A mi-chemin entre une activité de santé et une activité de tourisme, les cliniques privées en perdent parfois le latin de leur déontologie…
Les cliniques privées sont des établissements de santé qui obéissent à un cahier des charges. Ce texte fixe les normes en matière de vente des médicaments, de tarification des actes médicaux et de publicité en matière de prix relatifs à la nourriture et à l’hébergement... Les bases en vue d’un respect du contrat de confiance existent donc entre le patient-client et l’établissement. Or, la réalité n’est pas exactement celle-là. On peut distinguer trois cas de figure :
1- Le patient vient de l’étranger, pays voisin ou européen. Il correspond à une catégorie économique relativement aisée. Autrement dit, quand il s’agit de questions de santé, il est capable de ne pas regarder à la dépense... Son calcul, en fait, prend essentiellement en compte des données propres à son pays : absence de soins équivalents ou présence de ces soins mais niveau de prix nettement plus élevé en considérant le «facteur change».
2 - Le patient est Tunisien mais, lui aussi, se situe plus ou moins en haut de l’échelle sociale. Si tout se passe bien pour lui, si son séjour est soldé par une guérison, alors il remerciera Dieu (ou la providence) de cette issue et trouvera mesquin de chicaner sur le contenu de la facture... Même si, en temps normal, il trouverait amplement matière à le faire... Mais si, en revanche, il y a des complications pour sa santé, alors tout prendra pour lui une coloration différente. Et la même facture, presqu’à chacune de ses lignes, de se transformer en une preuve éclatante des dérives de la médecine-business…
3 - Le patient est Tunisien mais ses moyens sont ceux d’un citoyen modeste ou d’un niveau de revenus intermédiaire. Et là, il a beau savoir qu’on ne s’aventure pas impunément dans la médecine des cliniques privées, il ne peut s’empêcher de grimacer au moment de passer à la caisse et d’éprouver le sentiment qu’il s’est fait rouler, qu’on a profité outrageusement de lui. Bien sûr si, en plus de cela, la guérison n’est pas au rendez-vous, la déception peut se changer en animosité, voire en guerre déclarée.

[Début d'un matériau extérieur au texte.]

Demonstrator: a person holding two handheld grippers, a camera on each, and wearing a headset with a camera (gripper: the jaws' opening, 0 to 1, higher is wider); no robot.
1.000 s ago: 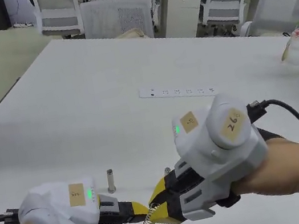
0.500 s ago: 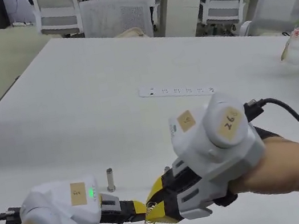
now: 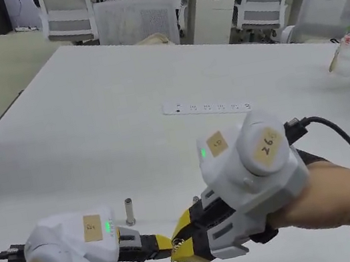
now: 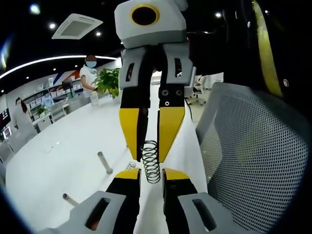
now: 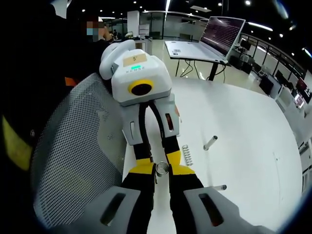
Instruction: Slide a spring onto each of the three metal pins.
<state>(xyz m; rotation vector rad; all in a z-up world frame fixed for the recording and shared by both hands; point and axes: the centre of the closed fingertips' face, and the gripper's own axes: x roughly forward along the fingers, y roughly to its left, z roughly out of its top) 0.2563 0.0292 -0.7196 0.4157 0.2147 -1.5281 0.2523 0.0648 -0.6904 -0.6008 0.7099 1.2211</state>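
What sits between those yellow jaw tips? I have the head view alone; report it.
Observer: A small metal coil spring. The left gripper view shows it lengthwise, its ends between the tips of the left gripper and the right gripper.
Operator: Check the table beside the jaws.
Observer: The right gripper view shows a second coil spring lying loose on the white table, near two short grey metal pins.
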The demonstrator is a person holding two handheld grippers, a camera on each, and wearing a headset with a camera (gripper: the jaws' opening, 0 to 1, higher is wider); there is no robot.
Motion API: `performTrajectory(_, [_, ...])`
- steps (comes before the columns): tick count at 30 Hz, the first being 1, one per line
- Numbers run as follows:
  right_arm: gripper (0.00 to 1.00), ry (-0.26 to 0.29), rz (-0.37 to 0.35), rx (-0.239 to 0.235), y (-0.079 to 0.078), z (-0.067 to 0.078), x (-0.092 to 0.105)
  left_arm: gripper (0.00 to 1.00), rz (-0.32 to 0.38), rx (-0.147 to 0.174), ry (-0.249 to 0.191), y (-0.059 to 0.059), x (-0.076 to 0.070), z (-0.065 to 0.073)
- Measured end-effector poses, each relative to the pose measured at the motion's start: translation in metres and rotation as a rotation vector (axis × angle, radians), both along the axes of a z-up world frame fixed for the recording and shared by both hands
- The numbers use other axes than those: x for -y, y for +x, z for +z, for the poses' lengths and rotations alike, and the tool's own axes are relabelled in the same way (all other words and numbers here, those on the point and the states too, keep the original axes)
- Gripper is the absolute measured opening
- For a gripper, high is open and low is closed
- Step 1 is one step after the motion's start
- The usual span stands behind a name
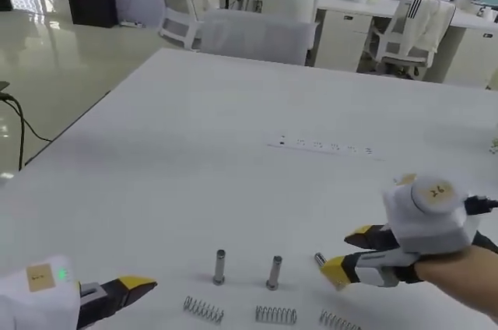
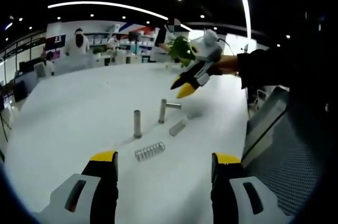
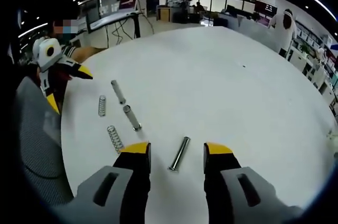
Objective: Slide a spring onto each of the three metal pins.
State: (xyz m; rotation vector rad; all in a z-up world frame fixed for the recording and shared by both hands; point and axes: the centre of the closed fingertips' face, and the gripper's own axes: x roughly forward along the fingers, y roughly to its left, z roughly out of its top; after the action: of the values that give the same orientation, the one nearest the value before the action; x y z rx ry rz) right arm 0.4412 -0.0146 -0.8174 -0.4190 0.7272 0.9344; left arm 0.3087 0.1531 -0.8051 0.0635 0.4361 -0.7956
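- On the white table (image 1: pixel 233 112), two pins (image 1: pixel 219 266) stand upright side by side. The third pin (image 3: pixel 179 153) lies flat just to their right.
- Three springs (image 1: pixel 276 314) lie in a row on the near side of the pins, each on its side. None is on a pin yet, so the task looks barely begun.
- The right gripper (image 1: pixel 348 251) is low over the lying pin, its jaws spread apart and holding nothing. In the right gripper view the pin lies between the two yellow tips, and neither tip visibly touches it.
- The left gripper (image 2: pixel 165 156) sits at the near left, well apart from the parts. Its jaws are wide and empty, pointed toward the nearest spring (image 2: pixel 150 150).
- My reading: the step in hand is picking up the lying pin.
- Next, I'd guess the right jaws need to close squarely across the shaft without rolling it away. Then they could stand the pin up or hold it level so a spring can slide over its end.
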Motion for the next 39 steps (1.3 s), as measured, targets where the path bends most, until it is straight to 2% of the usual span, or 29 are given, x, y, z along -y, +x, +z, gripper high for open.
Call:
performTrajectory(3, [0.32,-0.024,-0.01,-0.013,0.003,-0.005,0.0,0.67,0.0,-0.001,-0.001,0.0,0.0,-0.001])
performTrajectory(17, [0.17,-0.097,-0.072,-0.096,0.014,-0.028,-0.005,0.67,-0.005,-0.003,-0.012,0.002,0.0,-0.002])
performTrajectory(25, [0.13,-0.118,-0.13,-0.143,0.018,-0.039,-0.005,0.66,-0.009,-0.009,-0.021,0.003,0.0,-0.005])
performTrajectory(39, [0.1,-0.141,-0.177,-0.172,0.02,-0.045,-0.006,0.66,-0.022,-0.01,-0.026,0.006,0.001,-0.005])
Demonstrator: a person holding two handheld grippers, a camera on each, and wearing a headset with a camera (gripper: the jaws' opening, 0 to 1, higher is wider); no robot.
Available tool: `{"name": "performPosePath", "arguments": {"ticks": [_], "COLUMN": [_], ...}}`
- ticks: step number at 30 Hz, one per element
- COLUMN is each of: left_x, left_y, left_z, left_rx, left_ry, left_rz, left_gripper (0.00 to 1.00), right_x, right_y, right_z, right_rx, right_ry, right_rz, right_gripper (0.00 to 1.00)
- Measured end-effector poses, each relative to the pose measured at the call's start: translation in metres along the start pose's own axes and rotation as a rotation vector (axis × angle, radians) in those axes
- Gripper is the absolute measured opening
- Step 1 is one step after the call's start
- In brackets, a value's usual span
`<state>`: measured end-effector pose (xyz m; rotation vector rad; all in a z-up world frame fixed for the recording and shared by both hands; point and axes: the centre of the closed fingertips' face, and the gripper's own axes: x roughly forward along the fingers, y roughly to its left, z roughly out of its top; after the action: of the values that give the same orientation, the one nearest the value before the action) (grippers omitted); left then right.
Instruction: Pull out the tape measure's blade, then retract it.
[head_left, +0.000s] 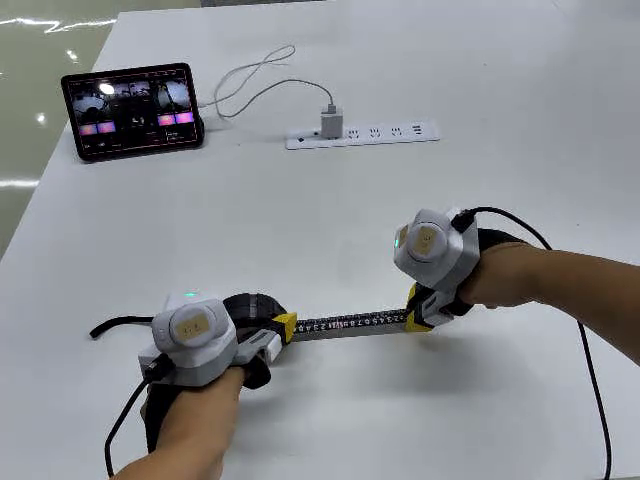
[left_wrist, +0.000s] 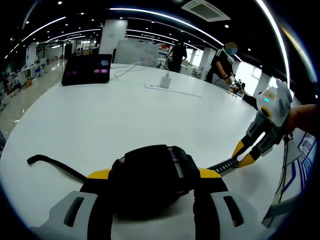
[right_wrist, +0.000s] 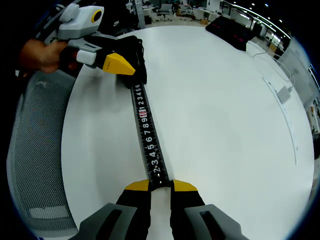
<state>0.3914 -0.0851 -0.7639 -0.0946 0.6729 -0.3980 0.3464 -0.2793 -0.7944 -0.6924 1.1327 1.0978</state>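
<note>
Down near the table's front edge, the left tongs are clenched on the black tape measure case, one yellow-tipped jaw on each side of it. The case rests on the white table. A black cord trails from the case across the surface, away from the blade.

The right tongs are off to the other side, well apart from the case. They pinch the free end of the blade, with the jaws nearly together and the strip caught between them. The blade is drawn out and runs straight from the case's mouth to the right tongs, low over the table with its printed numbers facing up.

Farther back lies a white power strip with a white charger plugged into it. Its cable loops over to a dark tablet — propped up, screen lit — near the table's far left corner. In the right gripper view a grey mesh chair stands beside the table edge. In the left gripper view two people stand beyond the far side.
</note>
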Motion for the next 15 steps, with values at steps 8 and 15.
{"name": "performPosePath", "arguments": {"ticks": [8,15], "left_x": [0.0002,0.0006], "left_y": [-0.0001,-0.0001], "left_z": [0.0,-0.0001], "left_rx": [-0.002,-0.002], "left_ry": [0.01,0.01], "left_rz": [-0.003,-0.003], "left_gripper": [0.6,0.6], "right_x": [0.0011,0.0018], "right_y": [-0.0001,0.0001], "right_z": [0.0032,0.0057], "right_rx": [0.002,-0.003], "right_ry": [-0.002,-0.001], "right_rz": [-0.006,-0.007], "right_gripper": [0.1,0.1]}}
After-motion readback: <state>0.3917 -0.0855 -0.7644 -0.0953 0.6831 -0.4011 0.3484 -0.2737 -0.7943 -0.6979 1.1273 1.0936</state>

Ce qui ressort de cette triple distinction, c’est que, à aucun moment les dispositions du contrat, c’est-à-dire du cahier des charges, ne sont réellement mises en avant pour réguler la relation entre l’établissement et le patient. Ces dispositions n’apparaissent que plus tard, s’il y a conflit. Comme si la politique commerciale voulait absolument que les termes du contrat soient hors de la vue du client. L’affichage des prix relatifs à la nourriture et à l’hébergement est discret... Sur les sites Internet, même topo. Une clinique réputée de la place consacre trois lignes au thème des «Frais des examens médicaux», des «Honoraires des médecins» et de la «Pharmacie»: à peu près une ligne pour chaque rubrique, sur un contenu global qui compte 16 pages et dont l’essentiel vise à susciter des dispositions favorables de la part du patient potentiel et de sa famille.

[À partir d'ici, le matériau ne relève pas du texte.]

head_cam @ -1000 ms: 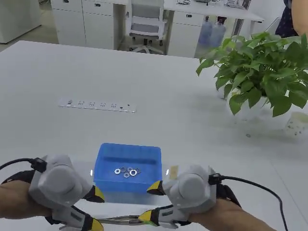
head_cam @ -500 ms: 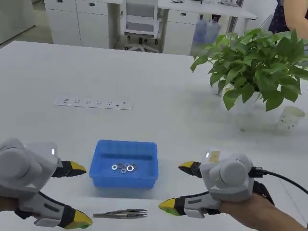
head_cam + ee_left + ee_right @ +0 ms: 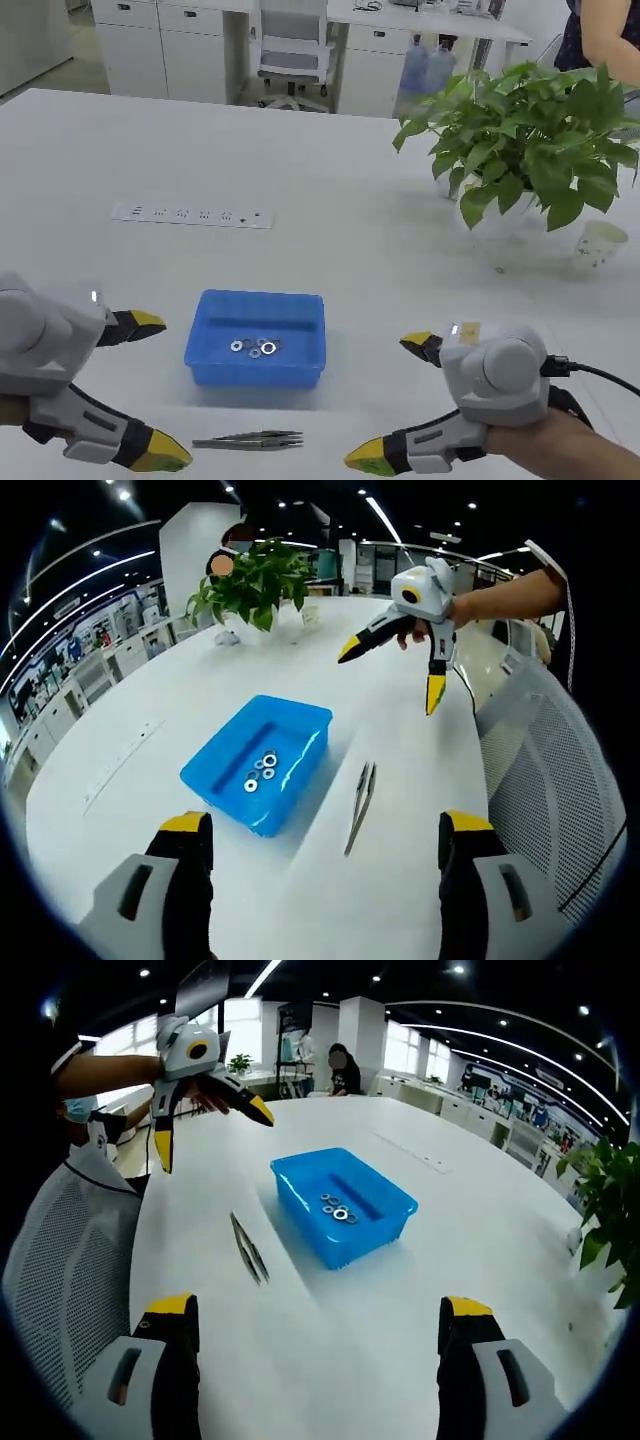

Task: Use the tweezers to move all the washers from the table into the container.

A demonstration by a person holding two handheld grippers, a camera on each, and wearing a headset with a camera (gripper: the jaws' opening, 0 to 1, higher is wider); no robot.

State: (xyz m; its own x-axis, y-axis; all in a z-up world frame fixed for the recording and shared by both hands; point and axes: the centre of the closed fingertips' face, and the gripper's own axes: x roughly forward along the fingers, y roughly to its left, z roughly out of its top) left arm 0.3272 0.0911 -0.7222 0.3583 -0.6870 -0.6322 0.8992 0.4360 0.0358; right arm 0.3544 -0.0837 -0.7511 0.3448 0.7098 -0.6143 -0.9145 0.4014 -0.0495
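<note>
The small silver metal washers [image 3: 255, 347] inside the blue rectangular plastic container [image 3: 255, 372] are appearing too small to count. The leafy green potted plant [image 3: 520, 150] is running past the head view's right edge.

Left gripper [image 3: 160, 390]: rounded light-grey housing behind the jaws, with a small white light lit on its top. The jaws are black with yellow tips. Its own view [image 3: 325, 822] shows each jaw as a grey arm with a dark oblong slot, then a black stretch, then a yellow cap.

Right gripper [image 3: 388, 401]: same grey housing and the same black and yellow jaws. Beside its lit white light sits a pale yellow sticker [image 3: 470, 328]. A black cable [image 3: 590, 375] leaves the housing rear, opposite the jaws. Its own view [image 3: 318, 1306] shows the same slotted grey arms.
</note>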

Il y a à cette pudeur mal placée, si l’on ose dire, plusieurs raisons, dont certaines relèvent tout simplement de nos coutumes commerciales. Mais une raison en particulier mérite d’être signalée : les cliniques privées sont à mi-chemin entre l’activité sanitaire et l’activité touristique, au sens où l’on parle de tourisme de santé. Or, cette activité tournée vers le client étranger génère une conduite commerciale qui est à la fois plus lucrative et plus opportuniste. Les professionnels les plus intelligents sont sans doute ceux qui parviennent à faire la part des choses. Les autres sont tentés de soumettre les patients locaux à la même politique commerciale et tombent presque fatalement dans des abus, parfois criants…
Cette situation, les professionnels du métier ne l’ont pas choisie: elle s’est imposée à eux au nom des choix de développement du pays et du besoin en devises de notre économie. Il appartient à la fois aux structures de contrôle, celles du ministère comme celles de la profession — Ordre des médecins et Chambre syndicale des cliniques privées — de mener un travail de contrôle préventif à même de rétablir le climat de confiance à travers une défense plus franche de la déontologie et des bonnes pratiques : cette responsabilité leur incombe…

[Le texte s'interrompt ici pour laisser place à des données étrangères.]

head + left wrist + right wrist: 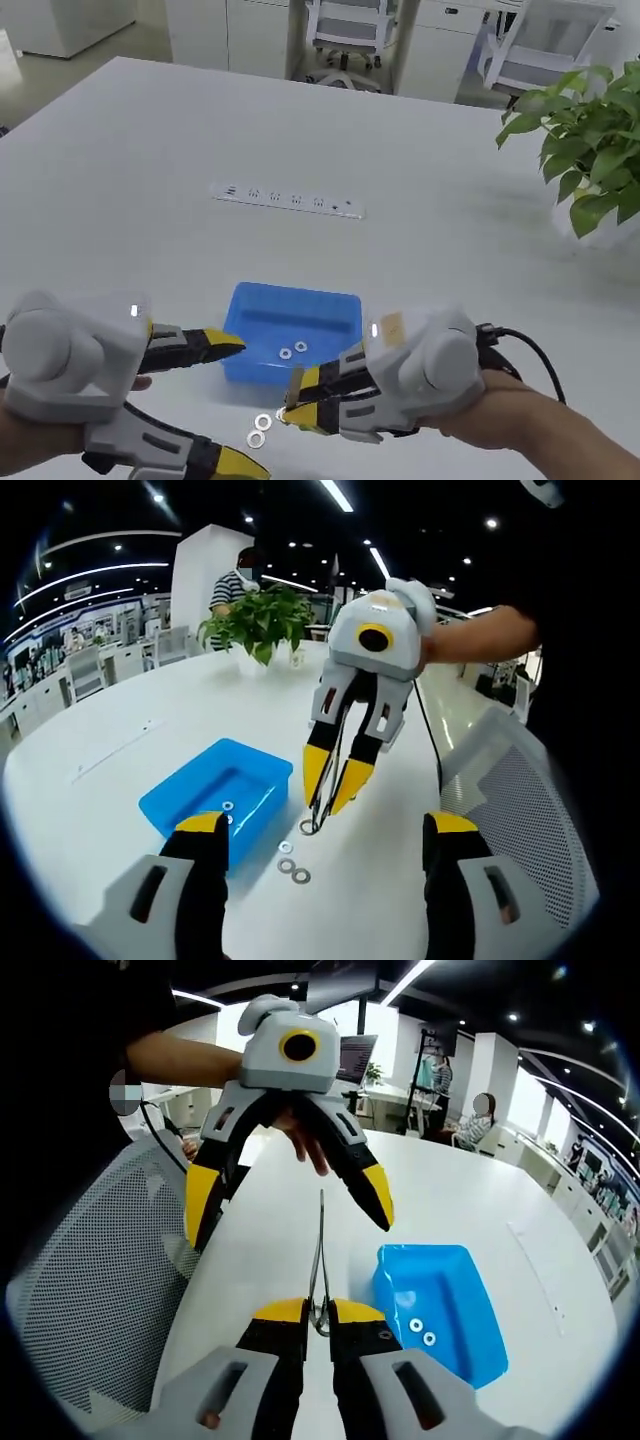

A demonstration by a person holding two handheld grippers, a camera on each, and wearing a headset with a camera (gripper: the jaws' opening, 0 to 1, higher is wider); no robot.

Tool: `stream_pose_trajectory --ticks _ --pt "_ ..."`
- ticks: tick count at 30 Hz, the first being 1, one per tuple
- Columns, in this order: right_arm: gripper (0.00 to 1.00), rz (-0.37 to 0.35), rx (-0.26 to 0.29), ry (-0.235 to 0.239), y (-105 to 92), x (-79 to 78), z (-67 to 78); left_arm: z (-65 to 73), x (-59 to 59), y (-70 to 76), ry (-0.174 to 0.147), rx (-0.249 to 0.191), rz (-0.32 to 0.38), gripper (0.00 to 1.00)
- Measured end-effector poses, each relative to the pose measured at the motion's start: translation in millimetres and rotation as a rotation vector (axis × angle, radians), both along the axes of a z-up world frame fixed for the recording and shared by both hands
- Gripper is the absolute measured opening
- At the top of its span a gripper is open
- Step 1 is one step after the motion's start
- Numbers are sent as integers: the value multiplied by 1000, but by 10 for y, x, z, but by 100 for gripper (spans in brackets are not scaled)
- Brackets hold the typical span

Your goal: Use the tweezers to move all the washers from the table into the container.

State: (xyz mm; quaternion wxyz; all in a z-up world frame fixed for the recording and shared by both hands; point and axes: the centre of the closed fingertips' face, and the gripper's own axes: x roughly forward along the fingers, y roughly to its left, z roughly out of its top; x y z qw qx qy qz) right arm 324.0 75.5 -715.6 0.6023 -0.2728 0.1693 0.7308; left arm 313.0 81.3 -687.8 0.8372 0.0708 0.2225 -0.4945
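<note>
I'm using a left tool [240,405] and a right tool [295,400], both showing rounded white-grey housings and black jaws with yellow tips. A black cable [520,343] is trailing from the right one. I'm wearing a black top [70,1040].

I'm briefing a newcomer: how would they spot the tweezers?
On the white table, find the blue container. At its near edge the right tool clamps the tweezers: long, thin bare metal, unlike the small round washers by their tips.

Open table [450,250] beyond container [295,291]; power strip [288,200], plant [590,150] well apart.
</note>
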Motion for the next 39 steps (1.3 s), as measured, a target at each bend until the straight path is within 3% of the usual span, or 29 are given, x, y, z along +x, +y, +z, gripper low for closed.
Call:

De source officieuse, mais bien informée, on apprend que le ministère, au jour d’aujourd’hui, n’exerce quasiment pas de contrôle sur le secteur des cliniques privées. Les choses doivent se mettre en place, en accord avec le changement de l’intitulé même du ministère - de la «Santé» (en général) et non plus de la «Santé publique» - mais cela prend du temps, nous dit-on.